Home News Opinion & Advice My Intwasa Experience; Highs and Lows

My Intwasa Experience; Highs and Lows

Clive Chigubhu Perfoming at the Big Laugh Comedy Show at Intwasa Arts Festival Picture By Mgcini Nyoni
Clive Chigubhu Perfoming at the Big Laugh Comedy Show at Intwasa Arts Festival Picture By Mgcini Nyoni

In all efforts, me sharing my experience is not merely about playing the blame game but more of an appreciation and offering constructive criticism, hoping that the little I offer can be something to build on. My Intwasa experience was filled with mixed feelings of happiness, excitement, sadness, disappointments and concern for I am a strong supporter of local arts especially theatre and music.

By Clinton Ncube 

When I heard and saw that Intwasa is going to be on full force this year, I won’t lie, I got excited. However, like any other Zimbabwean, I got concerned about how the organisers were going to manage with our harsh economic environment but surprisingly, they did their best, of which I would say, prop-ups and thank you for trying to keep the arts fire alive within our city. I believe, if I would rate the advertisement of the festival out of 10, I would give it a 6 for I did see posters of the festival through WhatsApp and Twitter, maybe its because I follow Intwasa on Twitter. However, I did ask one or two peeps, if they knew about the festival, sadly they all said no. It actually got me wondering what is missing because they did show great interest in the festival evident from their numerous endless questions. It was quite motivating to see some people showing interest in local arts.

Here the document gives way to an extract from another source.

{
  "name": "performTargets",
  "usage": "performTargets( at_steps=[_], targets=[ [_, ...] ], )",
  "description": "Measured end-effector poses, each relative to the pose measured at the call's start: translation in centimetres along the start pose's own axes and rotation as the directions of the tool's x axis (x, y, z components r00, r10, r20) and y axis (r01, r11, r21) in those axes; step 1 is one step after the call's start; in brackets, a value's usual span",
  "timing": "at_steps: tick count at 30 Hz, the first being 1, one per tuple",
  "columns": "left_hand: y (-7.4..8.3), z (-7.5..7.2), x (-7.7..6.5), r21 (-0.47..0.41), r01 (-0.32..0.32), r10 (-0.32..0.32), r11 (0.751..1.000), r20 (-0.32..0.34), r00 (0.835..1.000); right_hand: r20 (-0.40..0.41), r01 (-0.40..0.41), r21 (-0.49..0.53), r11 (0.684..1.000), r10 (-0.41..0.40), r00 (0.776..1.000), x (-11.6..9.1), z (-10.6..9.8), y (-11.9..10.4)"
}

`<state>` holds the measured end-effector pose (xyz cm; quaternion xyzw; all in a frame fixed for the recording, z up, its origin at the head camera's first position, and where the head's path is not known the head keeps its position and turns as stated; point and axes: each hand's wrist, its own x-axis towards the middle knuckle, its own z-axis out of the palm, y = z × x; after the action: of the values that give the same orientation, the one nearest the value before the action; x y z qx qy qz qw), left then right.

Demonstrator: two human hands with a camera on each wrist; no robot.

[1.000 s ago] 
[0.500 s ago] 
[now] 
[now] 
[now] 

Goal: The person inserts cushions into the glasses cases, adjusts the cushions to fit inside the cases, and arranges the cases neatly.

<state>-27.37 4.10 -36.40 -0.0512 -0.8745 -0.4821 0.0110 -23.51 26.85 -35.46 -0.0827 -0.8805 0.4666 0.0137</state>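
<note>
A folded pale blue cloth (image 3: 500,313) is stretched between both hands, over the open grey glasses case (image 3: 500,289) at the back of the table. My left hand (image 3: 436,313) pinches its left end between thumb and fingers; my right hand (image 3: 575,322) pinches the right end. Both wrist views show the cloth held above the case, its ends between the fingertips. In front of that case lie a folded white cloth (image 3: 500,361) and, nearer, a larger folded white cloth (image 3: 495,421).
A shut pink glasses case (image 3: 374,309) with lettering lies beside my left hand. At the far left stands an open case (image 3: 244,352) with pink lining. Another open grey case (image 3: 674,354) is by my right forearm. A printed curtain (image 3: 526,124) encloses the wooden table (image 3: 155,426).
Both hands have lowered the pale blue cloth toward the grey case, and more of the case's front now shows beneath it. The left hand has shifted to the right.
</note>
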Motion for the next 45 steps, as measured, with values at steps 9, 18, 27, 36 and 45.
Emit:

Being overwhelmed by my work commitments, I made sure that I at least attend two events during the festival and I chose the play ‘Imbokodo’ by Norbert Makoche at the Bulawayo Amphitheatre and the ‘Bayethe’ Concert at the City Hall both held on the 27th of September. Yes!, I attended both shows. I must confess, I was shell shocked by the talent and creativity exhibited by the director and his cast, it was just superb. Unfortunately, it didn’t start on time as they were delayed by unfinished activities that were still going on at the same venue. However, I tell you solemnly, we all loyally waited and for the first time, I experienced a full house at the theatre.

After the play, I had to quickly dash to the Bayethe concert marked for the City Hall as it was also advertised to start at 6pm. Here I am thinking I am extremely late for it was after 7pm, to my surprise, they were still setting up the stage. I just comforted myself by saying, “Ooh well, at least I won’t miss the opening”. One fact that pains me the most, is that time management is still but a myth within our society. Having put that to rest, I then decided to meet up with other artists to see if they were ready for the show, and indeed their enthusiasm cemented my quest.

As the night progressed, complaints began to trickle in from those who had bought tickets for the concert as they angrily highlighted that the entry to the concert was for free. I know, I was also shocked as you now are. What pained me the most was the reaction we got from people who had bought the tickets, for they felt we were using the concert as an excuse to dub them of their hard-earned money. I won’t lie, I was deeply angered and disappointed. It’s something I believe as organisers we need to be careful about.

Yes, there was a good stage setup and sound system, however, the concert looked like a last-minute decision for it genuinely felt like a ‘dumped’ and “let’s just do it to make them happy” thing. There was little to no security and no advertisement in the form of banners to at least show that it was Intwasa related. As for the event management on the actual day at the concert, well, let’s just say there was a lot to be desired for there were a lot of last-minute changes.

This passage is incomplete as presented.